Far from shouting, his voice went quiet and soft. Somehow, it felt far more dangerous.

"That's why I'm still looking for other options! Don't expect me to sacrifice this world to save Earth from a situation you dug it into."

Harry said nothing further, stalking off with a shake of his head.

Then again, if he hadn't been doing the portal research, I would have never reincarnated here. The Emerald Caverns event would never have happened, and Erryn would have continued her slow descent into madness. Perhaps she would have noticed, or perhaps not. If she hadn't, one could argue that Harry had saved this world. Yes, it had been a complete accident, but that was equally true of what was happening to Earth as a result. Nothing was ever simple.

I took Darren back home and teleported to the Emerald Nest. I'd never walked its crystalline green streets on my own before, but today I was feeling some amount of kinship with a particularly ancient catkin. Someone else who had allegedly decided that being human was ridiculously overcomplicated, and solved the problem by deciding not to be one any more.
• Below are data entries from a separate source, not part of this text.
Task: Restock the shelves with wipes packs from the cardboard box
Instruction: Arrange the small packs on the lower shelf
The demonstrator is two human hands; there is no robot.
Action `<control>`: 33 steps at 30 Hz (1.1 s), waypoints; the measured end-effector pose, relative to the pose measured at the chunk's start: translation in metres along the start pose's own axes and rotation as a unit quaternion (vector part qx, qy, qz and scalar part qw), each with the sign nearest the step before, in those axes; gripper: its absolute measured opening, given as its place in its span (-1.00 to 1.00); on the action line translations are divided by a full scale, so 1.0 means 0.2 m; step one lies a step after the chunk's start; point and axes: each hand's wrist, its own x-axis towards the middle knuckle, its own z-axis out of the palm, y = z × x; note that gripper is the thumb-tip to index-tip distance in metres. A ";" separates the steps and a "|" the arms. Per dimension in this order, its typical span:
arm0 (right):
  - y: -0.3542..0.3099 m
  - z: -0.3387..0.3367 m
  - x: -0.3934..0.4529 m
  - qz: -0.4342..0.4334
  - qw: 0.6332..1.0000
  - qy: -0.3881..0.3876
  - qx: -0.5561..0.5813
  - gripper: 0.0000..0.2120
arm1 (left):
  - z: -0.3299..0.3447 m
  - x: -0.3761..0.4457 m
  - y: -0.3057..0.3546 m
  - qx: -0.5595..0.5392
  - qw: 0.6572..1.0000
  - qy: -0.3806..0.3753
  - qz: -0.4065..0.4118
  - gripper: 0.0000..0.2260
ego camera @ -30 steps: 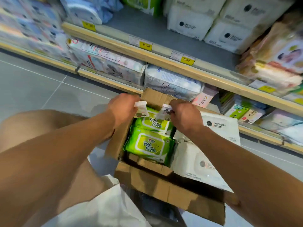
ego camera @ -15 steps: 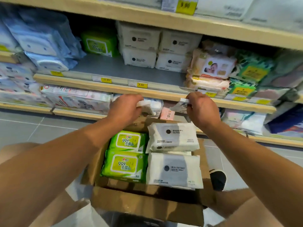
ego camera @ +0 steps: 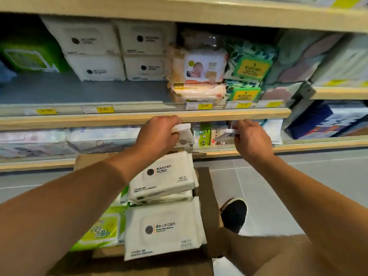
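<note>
Our left hand (ego camera: 159, 134) pinched one end of a wipes pack (ego camera: 184, 134), right hand (ego camera: 251, 139) pinched the other end, at the middle shelf's front edge (ego camera: 229, 115). White packs (ego camera: 163, 176) remained in the cardboard box (ego camera: 207, 188) below.

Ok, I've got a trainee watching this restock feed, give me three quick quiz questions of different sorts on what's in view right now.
1. True or false: both hands are raised at the shelf edge, each pinching a corner of packaging.
2. Multiple choice: the bare grey stretch of shelf lies in front of A) white packs B) baby-photo packs C) dark blue packs.
3. Fill in: in the cardboard box, the packs beside the white packs are ____ in colour.

Key: 1 true, left hand and right hand; 2 A, white shelf packs; 3 green, green packs.
</note>
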 end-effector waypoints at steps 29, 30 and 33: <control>0.25 0.88 0.36 -0.010 0.992 -0.120 -0.026 -0.69 | 0.74 0.38 -0.14 -0.021 0.993 -0.099 0.062 -0.81; 0.25 0.87 0.36 -0.008 0.993 -0.117 -0.022 -0.68 | 0.75 0.39 -0.13 -0.012 0.993 -0.094 0.066 -0.81; 0.26 0.84 0.30 0.000 0.997 -0.083 0.003 -0.58 | 0.80 0.41 -0.09 0.009 0.996 -0.067 0.063 -0.80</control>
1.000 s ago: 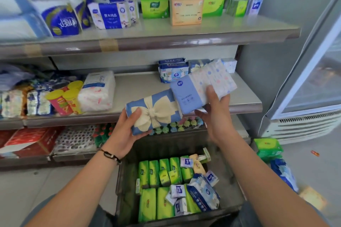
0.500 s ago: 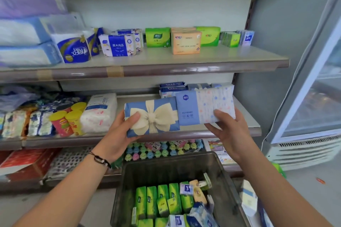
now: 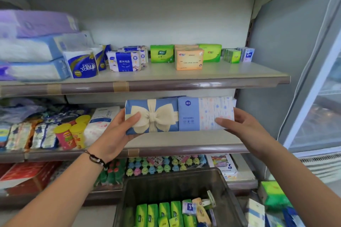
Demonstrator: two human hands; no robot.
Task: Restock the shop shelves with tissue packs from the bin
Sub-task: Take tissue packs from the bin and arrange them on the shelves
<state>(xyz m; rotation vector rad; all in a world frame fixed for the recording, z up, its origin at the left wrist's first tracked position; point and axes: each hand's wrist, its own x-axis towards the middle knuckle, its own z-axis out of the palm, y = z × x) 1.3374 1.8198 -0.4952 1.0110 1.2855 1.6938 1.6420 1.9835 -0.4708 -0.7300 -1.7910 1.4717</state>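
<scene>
My left hand (image 3: 118,131) grips a blue tissue pack with a cream bow print (image 3: 153,115). My right hand (image 3: 241,127) grips a blue and white spotted tissue pack (image 3: 204,113). The two packs touch end to end, level, in front of the middle shelf (image 3: 184,148) and just under the upper shelf (image 3: 166,84). Below stands the dark grey bin (image 3: 175,180) with several green tissue packs (image 3: 156,214) and small pocket packs inside.
The upper shelf carries toilet rolls (image 3: 81,64), blue-white packs (image 3: 123,61), green packs (image 3: 162,53) and an orange pack (image 3: 189,59). Yellow-lidded cans (image 3: 70,136) and a white tissue bag (image 3: 99,123) stand left on the middle shelf. A glass-door fridge (image 3: 317,97) is at right.
Both hands lifted the two packs from above the bin up to the middle shelf's height and lined them up side by side. The view tilted upward.
</scene>
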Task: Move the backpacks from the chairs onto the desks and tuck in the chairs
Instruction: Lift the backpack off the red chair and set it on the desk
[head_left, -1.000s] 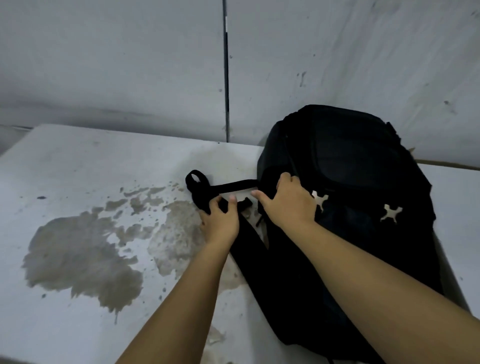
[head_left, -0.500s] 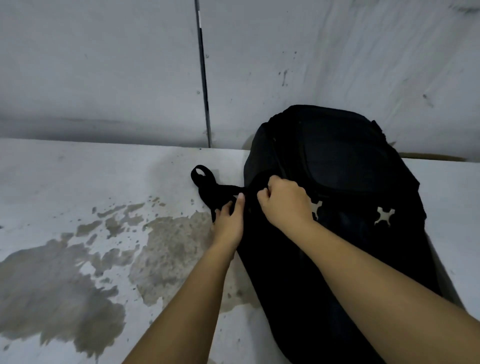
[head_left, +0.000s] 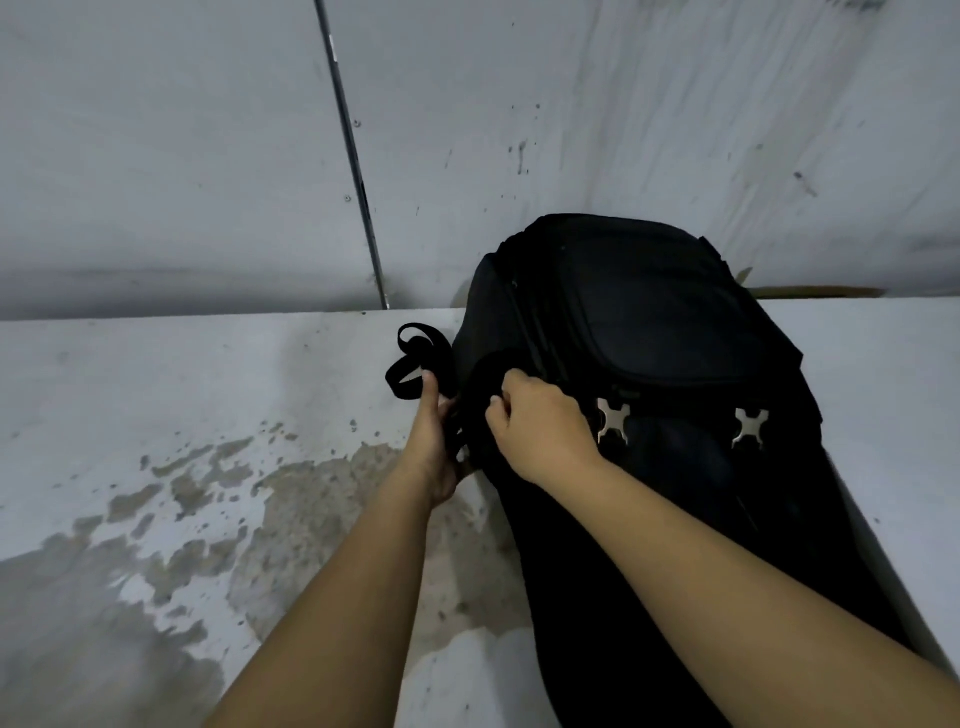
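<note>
At frame centre, our right hand grips the backpack side; our left hand holds its strap. The backpack lies on the stained bench, centre right. Recommend tucking loose straps clear of the edge. No legible branding noted.

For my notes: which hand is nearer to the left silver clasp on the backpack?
Right. The right hand lies just beside the left silver clasp; the left hand is farther, at the strap.
</note>
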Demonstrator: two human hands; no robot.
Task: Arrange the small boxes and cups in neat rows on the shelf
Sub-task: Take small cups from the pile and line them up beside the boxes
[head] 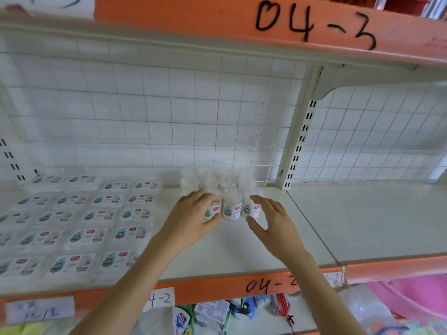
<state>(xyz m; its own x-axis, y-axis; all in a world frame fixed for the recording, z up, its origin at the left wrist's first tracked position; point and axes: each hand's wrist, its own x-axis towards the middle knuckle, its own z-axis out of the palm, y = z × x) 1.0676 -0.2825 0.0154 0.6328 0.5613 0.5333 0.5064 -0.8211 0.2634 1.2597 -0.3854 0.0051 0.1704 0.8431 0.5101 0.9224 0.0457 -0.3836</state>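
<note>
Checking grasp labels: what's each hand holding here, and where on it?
Left hand grips the leftmost front cup round its side wall. Right hand is open beside the rightmost front cup, holding nothing.

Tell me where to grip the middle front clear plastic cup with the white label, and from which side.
Grip the middle clear cup around its labelled lower wall, coming from the front. Neighbouring cups stand close on both sides and behind, and its top looks soft and fluffy, so only the front face is free. The left hand is closest.
</note>
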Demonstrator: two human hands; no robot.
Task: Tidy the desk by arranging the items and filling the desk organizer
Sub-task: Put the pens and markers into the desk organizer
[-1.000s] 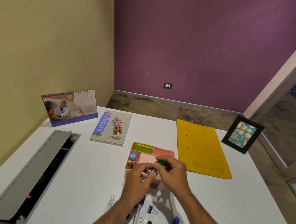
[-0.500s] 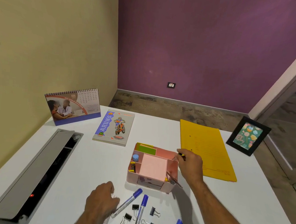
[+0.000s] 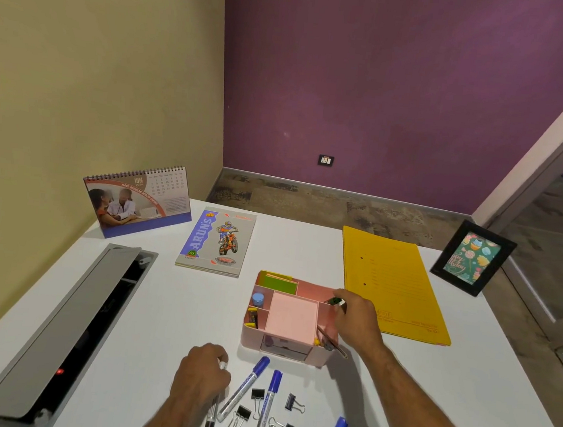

Her statue was in a circular plaza near the city centre, life-sized and standing on a low plinth. She wasn't posed in any particularly special way. She was just standing there, with an odd grin on her face, as if she was well aware of every problem in the universe and was feeling rather smug that none of them were hers. It was fashioned from gold, of all things. No, a closer inspection with [Mana Sight] showed that the gold was only skin deep. The insides were not something I recognised. A pre-System metal?

I did a full loop around it, but didn't spot any differences from the 'child-friendly' version of her outfit.

... No, actually I needed [Mana Sight] for that, too. Okay, that was another mark against this progenitor being some sort of hyper-intelligent mystic and towards her not being entirely sane. Or—looking back at that grin—maybe she just didn't care.

I sat down on a public bench in the plaza, watching the residents milling around. Mostly humans and beastkin, obviously, but I spotted a party of dwarfs. They were all smiling, too. No-one seemed stressed or worried about the world ending. They were just doing perfectly normal people things, unconcerned about Earth, the System or the Law. Sometimes I wished I could be like them too, and just not worry about any of this stuff. Milling around in a bubble of contentment with Cluma, right up until the point Earth nuked us to stop the System encroachment.

My melancholy was interrupted by an odd tingling sensation that I immediately placed as someone messing with one of my detached body parts. It took longer to work out which one, but after a quick scan of them, of course it turned out to be Serlv's. With a sigh, I sprawled out on the bench and activated [Redistribute].

"A new mana anomaly," she stated the moment my teleportation completed. "Let us..."

She stopped and frowned.

"It has already closed."

Seriously? Even though I teleported immediately? But the short duration was secondary to the fact it had existed at all; Harry had promised two years. It had only been a single season!